R Tutorials‎ > ‎

Creating Post-Stratification Weights in R

posted May 2, 2016, 4:56 PM by Mia Costa   [ updated Oct 21, 2017, 4:03 PM ]
My last post went over how to use pre-specified variable in a dataset to weight survey data. But what if you want to create the weights yourself? If you know the population values of demographics that you wish to weight on, you can create survey weights using an approach known as post-stratification raking.

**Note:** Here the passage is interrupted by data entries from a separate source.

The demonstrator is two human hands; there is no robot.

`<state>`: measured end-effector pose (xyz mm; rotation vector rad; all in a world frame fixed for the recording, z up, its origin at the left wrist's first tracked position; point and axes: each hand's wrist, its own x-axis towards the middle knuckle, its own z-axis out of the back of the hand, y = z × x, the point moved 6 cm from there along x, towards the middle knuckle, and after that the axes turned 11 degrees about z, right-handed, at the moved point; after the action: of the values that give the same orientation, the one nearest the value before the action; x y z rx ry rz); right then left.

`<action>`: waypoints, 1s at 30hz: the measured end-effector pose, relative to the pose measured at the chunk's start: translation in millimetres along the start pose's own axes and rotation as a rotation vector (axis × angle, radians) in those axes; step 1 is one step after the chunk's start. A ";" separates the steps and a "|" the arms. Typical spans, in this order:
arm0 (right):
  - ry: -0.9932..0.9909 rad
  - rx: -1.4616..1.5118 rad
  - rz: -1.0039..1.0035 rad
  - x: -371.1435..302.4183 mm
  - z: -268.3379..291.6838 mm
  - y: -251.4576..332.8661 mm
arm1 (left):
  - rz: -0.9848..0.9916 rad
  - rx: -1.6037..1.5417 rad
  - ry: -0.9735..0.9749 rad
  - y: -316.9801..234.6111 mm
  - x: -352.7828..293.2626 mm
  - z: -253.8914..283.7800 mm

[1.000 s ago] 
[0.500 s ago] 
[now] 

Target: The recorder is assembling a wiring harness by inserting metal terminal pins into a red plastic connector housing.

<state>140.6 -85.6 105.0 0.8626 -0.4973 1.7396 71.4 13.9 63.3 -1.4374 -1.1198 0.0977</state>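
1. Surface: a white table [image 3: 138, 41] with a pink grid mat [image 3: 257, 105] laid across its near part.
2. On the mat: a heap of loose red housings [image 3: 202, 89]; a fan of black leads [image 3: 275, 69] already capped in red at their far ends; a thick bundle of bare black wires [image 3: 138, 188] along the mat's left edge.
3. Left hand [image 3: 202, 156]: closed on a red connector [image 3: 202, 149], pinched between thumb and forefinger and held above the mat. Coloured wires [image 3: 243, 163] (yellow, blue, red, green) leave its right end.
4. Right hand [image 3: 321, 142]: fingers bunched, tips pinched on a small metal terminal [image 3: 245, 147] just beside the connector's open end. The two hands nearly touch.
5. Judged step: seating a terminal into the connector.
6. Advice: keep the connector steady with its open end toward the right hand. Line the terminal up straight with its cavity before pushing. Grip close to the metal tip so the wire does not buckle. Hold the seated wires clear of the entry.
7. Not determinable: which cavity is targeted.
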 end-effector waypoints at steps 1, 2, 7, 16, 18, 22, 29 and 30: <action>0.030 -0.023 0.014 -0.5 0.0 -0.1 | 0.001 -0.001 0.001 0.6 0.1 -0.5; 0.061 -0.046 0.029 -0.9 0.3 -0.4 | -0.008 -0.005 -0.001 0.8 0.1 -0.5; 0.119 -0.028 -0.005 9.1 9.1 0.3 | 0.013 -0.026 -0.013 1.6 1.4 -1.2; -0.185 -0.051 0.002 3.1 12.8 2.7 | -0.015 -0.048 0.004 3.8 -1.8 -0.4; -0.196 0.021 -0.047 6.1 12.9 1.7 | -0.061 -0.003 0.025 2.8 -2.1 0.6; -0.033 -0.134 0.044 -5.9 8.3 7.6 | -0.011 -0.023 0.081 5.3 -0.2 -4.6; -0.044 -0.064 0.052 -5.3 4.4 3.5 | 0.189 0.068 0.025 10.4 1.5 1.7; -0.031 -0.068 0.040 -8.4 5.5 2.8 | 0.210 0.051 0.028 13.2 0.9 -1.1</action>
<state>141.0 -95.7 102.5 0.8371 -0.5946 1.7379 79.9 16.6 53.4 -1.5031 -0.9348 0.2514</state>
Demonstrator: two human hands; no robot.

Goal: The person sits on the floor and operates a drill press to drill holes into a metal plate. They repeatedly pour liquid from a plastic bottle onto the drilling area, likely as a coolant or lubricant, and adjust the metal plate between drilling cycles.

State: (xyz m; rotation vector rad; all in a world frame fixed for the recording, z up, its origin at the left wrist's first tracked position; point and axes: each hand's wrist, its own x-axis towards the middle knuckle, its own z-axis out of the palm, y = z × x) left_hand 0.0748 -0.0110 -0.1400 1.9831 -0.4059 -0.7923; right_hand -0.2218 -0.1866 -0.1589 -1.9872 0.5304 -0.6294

As an example, we will use the 2014 Massachusetts Exit Poll data (http://people.umass.edu/schaffne/mass_exitpoll_2014.dta). The dataset already has a sampling weight included, to adjust for the stratified cluster sample approach taken. However, because of unequal response rates among different demographic groups, we also need to do additional post-stratification weighting. Here is what we know about the demographic composition of the electorate in 2014 according to voting records:

We can use this information to produce post-stratification weights for the survey. First, the easiest thing to do is create indicator variables for each category we will weight on. If you are uninterested in this process, you can skip this next bit of code to get right to the survey weighting. Otherwise, we can recode as follows:

dat$female <- NA
dat$female[dat$gender=="Female" ] = 1
dat$female[dat$gender=="Male" ] = 0
dat$white <- NA
dat$white[dat$race=="White" ] = 1
dat$white[dat$race!="White" ] = 0
dat$black <- NA
dat$black[dat$race=="Black" ] = 1
dat$black[dat$race!="Black" ] = 0
dat$hispanic <- NA
dat$hispanic[dat$race=="Hispanic/Latino" ] = 1
dat$hispanic[dat$race!="Hispanic/Latino" ] = 0
dat$age18_29 <- NA
dat$age18_29[dat$age=="18-29"] = 1
dat$age18_29[dat$age!="18-29"] = 0
dat$age65_over <- NA
dat$age65_over[dat$age=="65 or over"] = 1
dat$age65_over[dat$age!="65 or over"] = 0

Now, before we weight to the population values of these variables, we create a survey design object (like in my previous post) but without specifying any weights. Note that if you want to re-weight starting from some other set of weights –for example, if the sample is already weighted to account for the stratified cluster sample– you can specify weights like we did in the last example and it will calculate the new ones based on that weight variable. Here, we will not use this argument to create an unweighted survey design object. You should get a warning message following the command telling you that you did not supply any weights or probabilities (this is what you want).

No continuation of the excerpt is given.